(Records from a data source)
Segment Open
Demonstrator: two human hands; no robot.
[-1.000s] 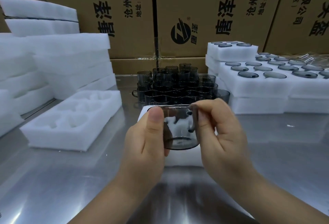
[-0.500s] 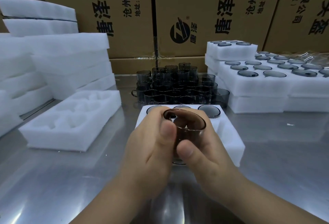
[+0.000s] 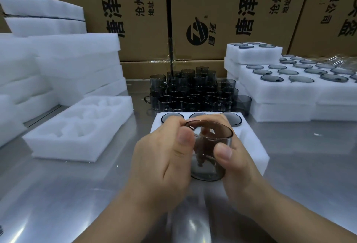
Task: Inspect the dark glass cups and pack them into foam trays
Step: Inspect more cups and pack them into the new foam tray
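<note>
A dark glass cup [image 3: 209,151] stands upright between my two hands, mouth up, just above the near part of a white foam tray [image 3: 253,146]. My left hand [image 3: 164,157] grips its left side, thumb against the wall near the rim. My right hand [image 3: 237,163] holds its right side, thumb pressed on the front wall. Three cups sit in the tray's far row, among them one at the right [image 3: 232,118]. Behind the tray stands a cluster of several loose dark cups [image 3: 193,92].
An unfilled foam tray [image 3: 77,128] lies at left on the steel table [image 3: 58,194], with stacked foam sheets [image 3: 63,68] behind it. Filled foam trays [image 3: 289,86] are stacked at right. Cardboard boxes [image 3: 222,10] wall off the back.
The cup was held on its side at eye level a second ago; it has since been turned mouth up and lowered toward the tray. Both hands kept hold of it.
</note>
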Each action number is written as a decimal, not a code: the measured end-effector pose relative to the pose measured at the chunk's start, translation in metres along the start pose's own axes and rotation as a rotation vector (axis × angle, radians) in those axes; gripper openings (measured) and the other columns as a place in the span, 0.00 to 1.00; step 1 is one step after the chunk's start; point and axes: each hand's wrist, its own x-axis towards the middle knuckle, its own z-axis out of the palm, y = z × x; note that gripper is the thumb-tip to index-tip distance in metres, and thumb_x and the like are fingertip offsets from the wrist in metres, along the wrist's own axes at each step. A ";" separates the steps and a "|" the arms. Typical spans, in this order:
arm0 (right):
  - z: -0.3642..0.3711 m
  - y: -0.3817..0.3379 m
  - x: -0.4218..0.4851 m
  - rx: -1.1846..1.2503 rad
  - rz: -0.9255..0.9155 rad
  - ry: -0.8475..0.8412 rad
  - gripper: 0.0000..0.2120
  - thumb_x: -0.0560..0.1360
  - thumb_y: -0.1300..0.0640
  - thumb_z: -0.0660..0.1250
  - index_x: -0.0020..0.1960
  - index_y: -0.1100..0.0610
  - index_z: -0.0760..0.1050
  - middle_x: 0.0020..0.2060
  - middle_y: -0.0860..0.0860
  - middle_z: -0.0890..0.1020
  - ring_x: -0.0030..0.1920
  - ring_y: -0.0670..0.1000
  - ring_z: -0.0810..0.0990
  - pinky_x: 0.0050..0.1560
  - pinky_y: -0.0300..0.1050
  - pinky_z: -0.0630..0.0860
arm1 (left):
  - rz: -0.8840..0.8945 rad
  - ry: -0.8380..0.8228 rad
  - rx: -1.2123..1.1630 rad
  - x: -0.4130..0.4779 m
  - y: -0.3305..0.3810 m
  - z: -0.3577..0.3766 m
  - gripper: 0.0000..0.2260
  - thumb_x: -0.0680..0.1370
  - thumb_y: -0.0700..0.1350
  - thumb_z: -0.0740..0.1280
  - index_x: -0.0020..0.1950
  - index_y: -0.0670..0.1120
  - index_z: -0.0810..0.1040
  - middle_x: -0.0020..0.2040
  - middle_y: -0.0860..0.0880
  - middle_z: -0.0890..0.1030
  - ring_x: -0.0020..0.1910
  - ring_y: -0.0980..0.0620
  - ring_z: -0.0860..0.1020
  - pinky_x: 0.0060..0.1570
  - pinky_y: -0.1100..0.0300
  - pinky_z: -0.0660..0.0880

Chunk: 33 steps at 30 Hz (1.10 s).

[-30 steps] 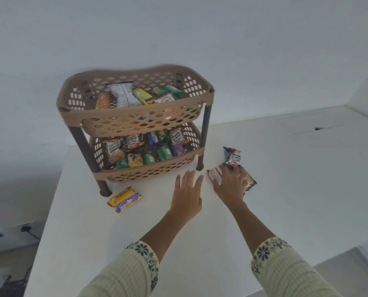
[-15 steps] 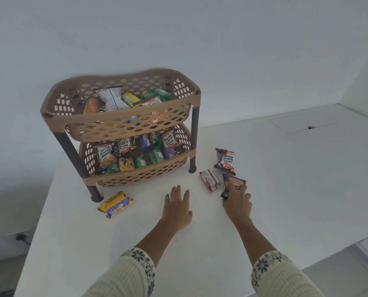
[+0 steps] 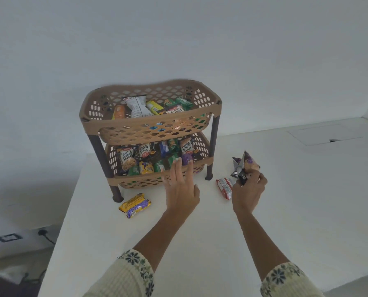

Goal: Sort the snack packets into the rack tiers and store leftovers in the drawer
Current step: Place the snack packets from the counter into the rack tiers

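Head view: white worktop [image 3: 286,221] against a pale wall [image 3: 178,39], with a two-tier rack [image 3: 148,127] holding snack packets [image 3: 145,154].
Right hand [image 3: 248,194] has its grip pinched round a dark packet [image 3: 249,163] lifted off the surface; left hand [image 3: 182,189] hovers, grip wide, before the lower tier. A red-white packet [image 3: 223,186] and two bars [image 3: 135,203] lie loose; a socket [image 3: 8,237] sits low left.

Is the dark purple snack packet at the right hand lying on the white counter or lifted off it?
Lifted: the right hand pinches the dark purple snack packet by its lower end, upright above the white counter.
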 end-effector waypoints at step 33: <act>0.084 -0.317 -0.041 -0.473 -0.804 -0.901 0.34 0.74 0.26 0.48 0.45 0.51 0.80 0.44 0.51 0.82 0.51 0.56 0.80 0.54 0.50 0.74 | -0.246 0.125 0.158 -0.015 -0.137 -0.078 0.36 0.73 0.54 0.66 0.79 0.50 0.56 0.80 0.42 0.50 0.79 0.40 0.46 0.72 0.35 0.45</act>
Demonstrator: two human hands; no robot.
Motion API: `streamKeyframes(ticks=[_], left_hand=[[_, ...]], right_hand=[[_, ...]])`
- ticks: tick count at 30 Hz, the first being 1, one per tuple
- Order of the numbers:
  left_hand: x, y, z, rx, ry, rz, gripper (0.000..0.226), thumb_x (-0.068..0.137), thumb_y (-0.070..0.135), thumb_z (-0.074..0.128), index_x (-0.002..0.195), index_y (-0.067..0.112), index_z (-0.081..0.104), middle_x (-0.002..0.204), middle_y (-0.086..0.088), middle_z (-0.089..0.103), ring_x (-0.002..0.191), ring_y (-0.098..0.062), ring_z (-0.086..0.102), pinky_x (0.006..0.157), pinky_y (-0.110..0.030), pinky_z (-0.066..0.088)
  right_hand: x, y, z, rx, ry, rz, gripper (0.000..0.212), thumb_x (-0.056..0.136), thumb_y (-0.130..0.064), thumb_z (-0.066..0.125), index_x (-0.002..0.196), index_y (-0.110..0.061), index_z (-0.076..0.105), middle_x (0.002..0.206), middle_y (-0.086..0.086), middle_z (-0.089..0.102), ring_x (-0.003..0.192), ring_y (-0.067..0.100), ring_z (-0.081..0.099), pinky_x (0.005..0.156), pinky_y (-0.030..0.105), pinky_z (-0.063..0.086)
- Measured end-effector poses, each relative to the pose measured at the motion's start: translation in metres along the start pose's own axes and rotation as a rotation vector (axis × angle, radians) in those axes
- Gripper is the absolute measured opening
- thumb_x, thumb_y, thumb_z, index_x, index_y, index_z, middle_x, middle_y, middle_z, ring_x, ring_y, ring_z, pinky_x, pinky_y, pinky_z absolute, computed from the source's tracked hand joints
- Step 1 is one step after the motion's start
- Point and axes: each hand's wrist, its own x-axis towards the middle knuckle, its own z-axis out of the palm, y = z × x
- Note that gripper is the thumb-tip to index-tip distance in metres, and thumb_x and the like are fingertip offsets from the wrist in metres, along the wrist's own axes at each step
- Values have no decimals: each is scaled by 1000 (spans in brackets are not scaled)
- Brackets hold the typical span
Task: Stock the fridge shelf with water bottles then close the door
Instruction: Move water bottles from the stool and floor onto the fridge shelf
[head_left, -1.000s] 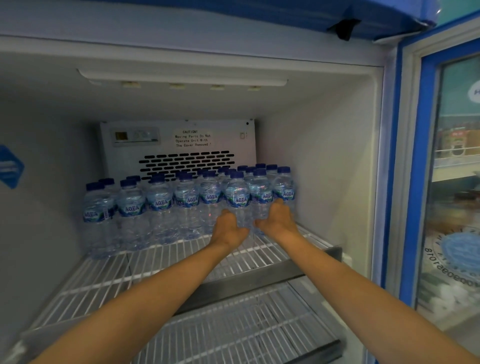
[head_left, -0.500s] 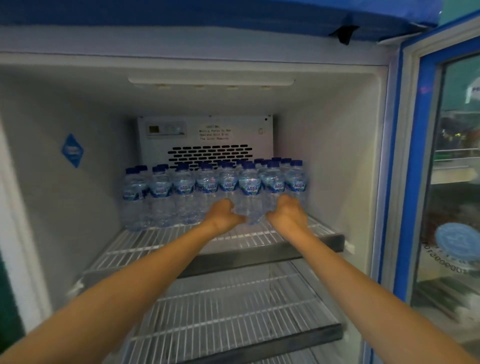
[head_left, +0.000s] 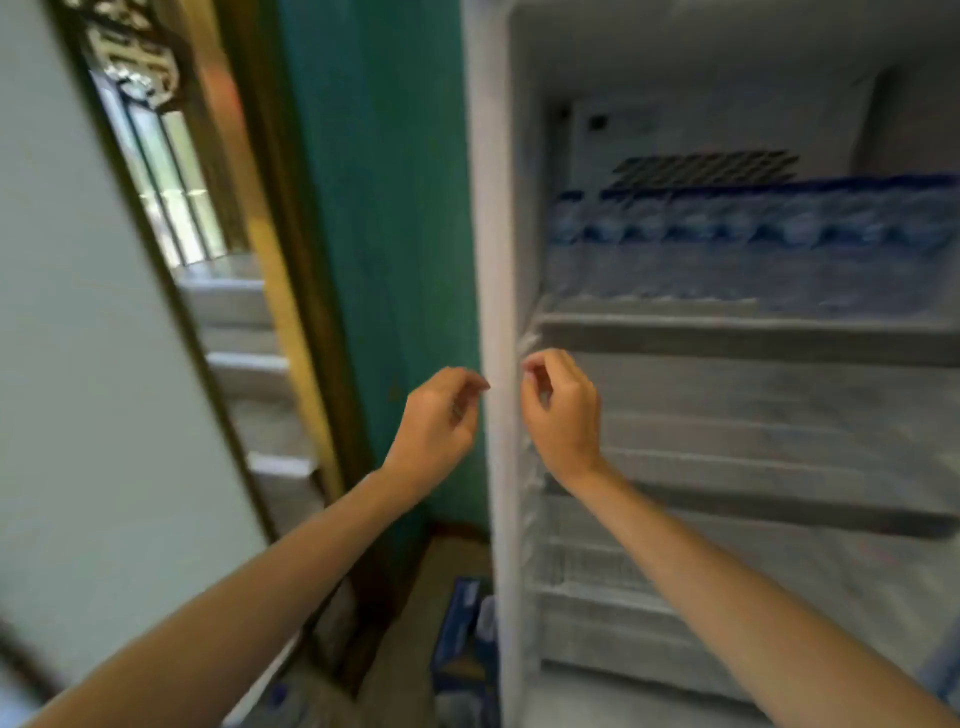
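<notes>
Left hand (head_left: 436, 415) hovering at frame centre, just left of white fridge edge (head_left: 493, 234), fingers loosely curling, holding nothing. Right hand (head_left: 563, 415) hovering just right of that edge, fingers curling likewise, thumb and forefinger nearly meeting, gripping nothing. Water bottles (head_left: 753, 249) standing in packed row on top wire shelf (head_left: 727, 332) in upper right of frame, blue caps blurring together, well apart from both hands. Lower wire shelves (head_left: 779, 509) showing beneath at right. Teal wall (head_left: 379, 208) filling centre-left. Blue carton (head_left: 460, 639) sitting on floor at bottom centre, contents too blurred to tell.
</notes>
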Motion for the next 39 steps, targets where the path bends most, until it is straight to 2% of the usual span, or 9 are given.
streamKeyframes(ticks=[3,5,10,15,19,22,25,35,39], left_hand=[[-103,-63,-40,79,-74,-230,22,80,-1,54,97,8,65,83,-7,65,71,-19,62,68,-20,47],[-171,-101,-54,139,-130,-411,23,79,-4,55,95,10,66,79,-5,65,67,-20,61,65,-14,41],[-315,-172,-85,171,-186,-880,21,75,2,53,90,9,66,87,-6,64,78,-22,59,70,-23,40],[-429,-216,-93,288,-27,-1147,29,83,-2,57,109,11,59,104,0,53,95,-19,55,84,-33,49],[-496,-233,-77,265,105,-1336,47,84,17,68,126,11,47,114,4,43,107,-16,49,90,-27,44],[-526,-249,-60,141,227,-1437,58,80,32,73,129,24,42,118,12,46,108,-5,49,89,-23,46],[-551,-268,-40,18,322,-1522,65,75,31,78,129,28,42,121,12,54,108,-5,55,86,-21,50],[-588,-299,4,-22,522,-1572,60,74,25,79,127,24,49,116,5,62,108,-10,60,90,-39,55],[-587,-302,5,-44,519,-1589,65,73,27,80,130,24,47,119,5,63,110,-10,60,91,-33,54]], right_hand=[[-101,-28,60,114,-148,153,11,84,-3,55,89,-10,62,79,3,62,69,20,59,65,30,46],[-165,-39,90,134,-313,270,12,85,-4,56,92,-12,62,81,1,61,69,18,58,64,35,50],[-294,-48,140,75,-745,410,15,88,-13,60,103,-16,59,89,-1,59,73,16,58,65,35,51],[-380,-37,204,68,-1095,478,35,88,-19,66,120,-14,53,105,-5,52,92,17,61,71,18,41],[-440,-22,263,94,-1300,618,64,79,-30,75,132,-20,41,126,0,51,109,20,56,87,30,49],[-473,-12,308,118,-1314,756,86,70,-35,81,139,-28,30,140,1,46,124,22,51,98,40,49],[-491,-9,344,219,-1280,993,97,71,-14,83,148,-17,23,149,4,39,133,24,43,103,30,39],[-528,21,401,359,-1121,1148,89,68,-1,82,143,-14,37,139,4,52,123,13,49,99,25,38],[-530,24,398,347,-1107,1163,78,69,-6,83,137,-12,46,131,4,58,118,16,55,100,29,44]])
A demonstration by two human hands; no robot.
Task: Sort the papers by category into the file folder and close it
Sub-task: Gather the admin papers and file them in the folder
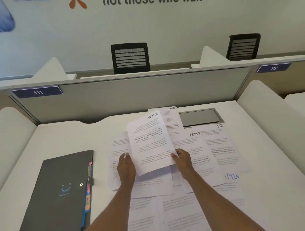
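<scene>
The person's two arms showed from the lower edge of the view. The long, slender left forearm (115, 206) and right forearm (214, 197) were bare along all of their visible length, down to the wrists. The left hand (126, 166) wore what looked like a thin gold-coloured ring (126, 161) on one finger, too small to make out clearly. The right hand (182, 159) was bare.

Wall lettering (151, 2): cut by the top edge.
File folder (62, 194): near end cut by the bottom edge.
Papers (219, 148): printed lines too blurred to be read.
</scene>
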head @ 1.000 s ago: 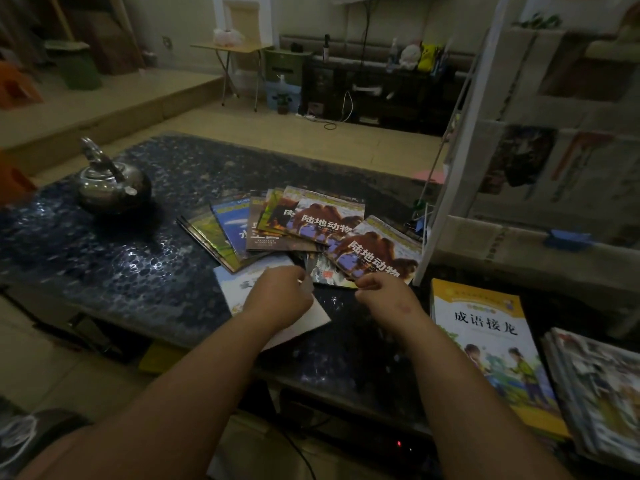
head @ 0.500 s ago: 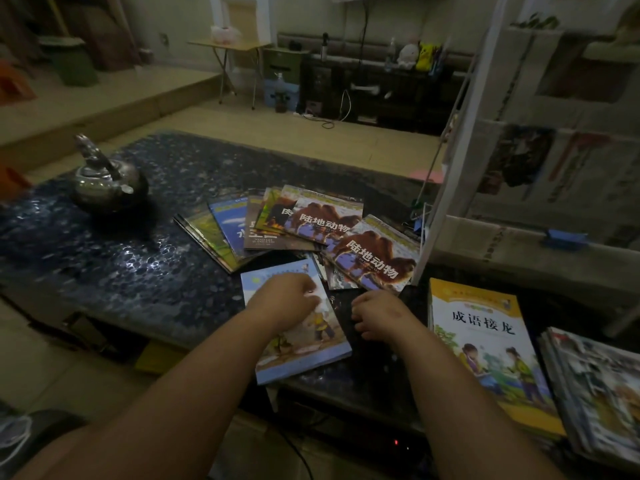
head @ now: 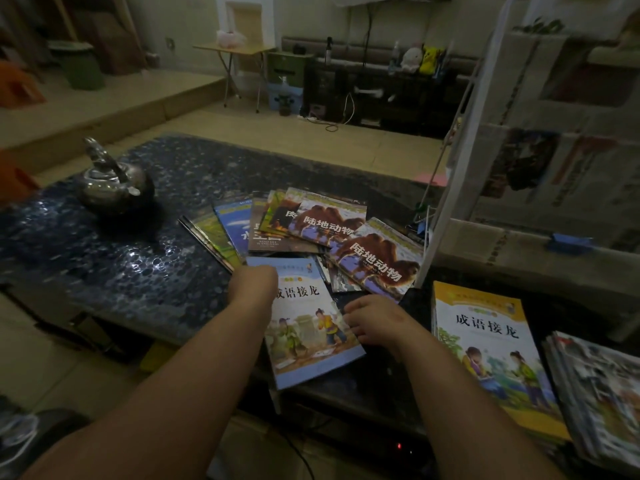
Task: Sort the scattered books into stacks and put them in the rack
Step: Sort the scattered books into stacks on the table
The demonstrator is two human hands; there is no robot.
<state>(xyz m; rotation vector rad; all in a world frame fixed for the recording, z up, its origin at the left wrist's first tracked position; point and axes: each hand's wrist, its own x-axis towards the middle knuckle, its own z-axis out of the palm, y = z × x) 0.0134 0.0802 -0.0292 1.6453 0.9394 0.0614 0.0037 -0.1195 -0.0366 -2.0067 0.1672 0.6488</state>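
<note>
A blue-bordered book (head: 304, 341) lies face up at the near edge of the dark table (head: 138, 258). My left hand (head: 254, 284) grips its upper left corner. My right hand (head: 375, 322) rests on its right edge, fingers curled. Behind it, several books fan out, among them two camel-cover books (head: 377, 259) (head: 327, 220) and a blue one (head: 232, 226). A stack topped by a yellow-bordered book (head: 491, 358) sits at the right, with another stack (head: 599, 396) beyond it. The white rack (head: 460, 140) stands at the right, lined with newspaper.
A metal kettle (head: 110, 181) stands on the table's left part. A folding table (head: 235, 50) and a dark cabinet (head: 381, 91) stand at the room's far side. A small red light (head: 399, 446) glows under the table's near edge.
The book under my left hand has been turned from its white back to its cover and drawn toward the near edge. My right hand left the camel book and moved onto this book's right edge.
</note>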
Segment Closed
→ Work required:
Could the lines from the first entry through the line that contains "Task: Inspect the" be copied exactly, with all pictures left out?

→ Your response:
Demonstrator: two human hands; no robot.
[-1.000s] 
[-0.500s] 
[+0.000s] 
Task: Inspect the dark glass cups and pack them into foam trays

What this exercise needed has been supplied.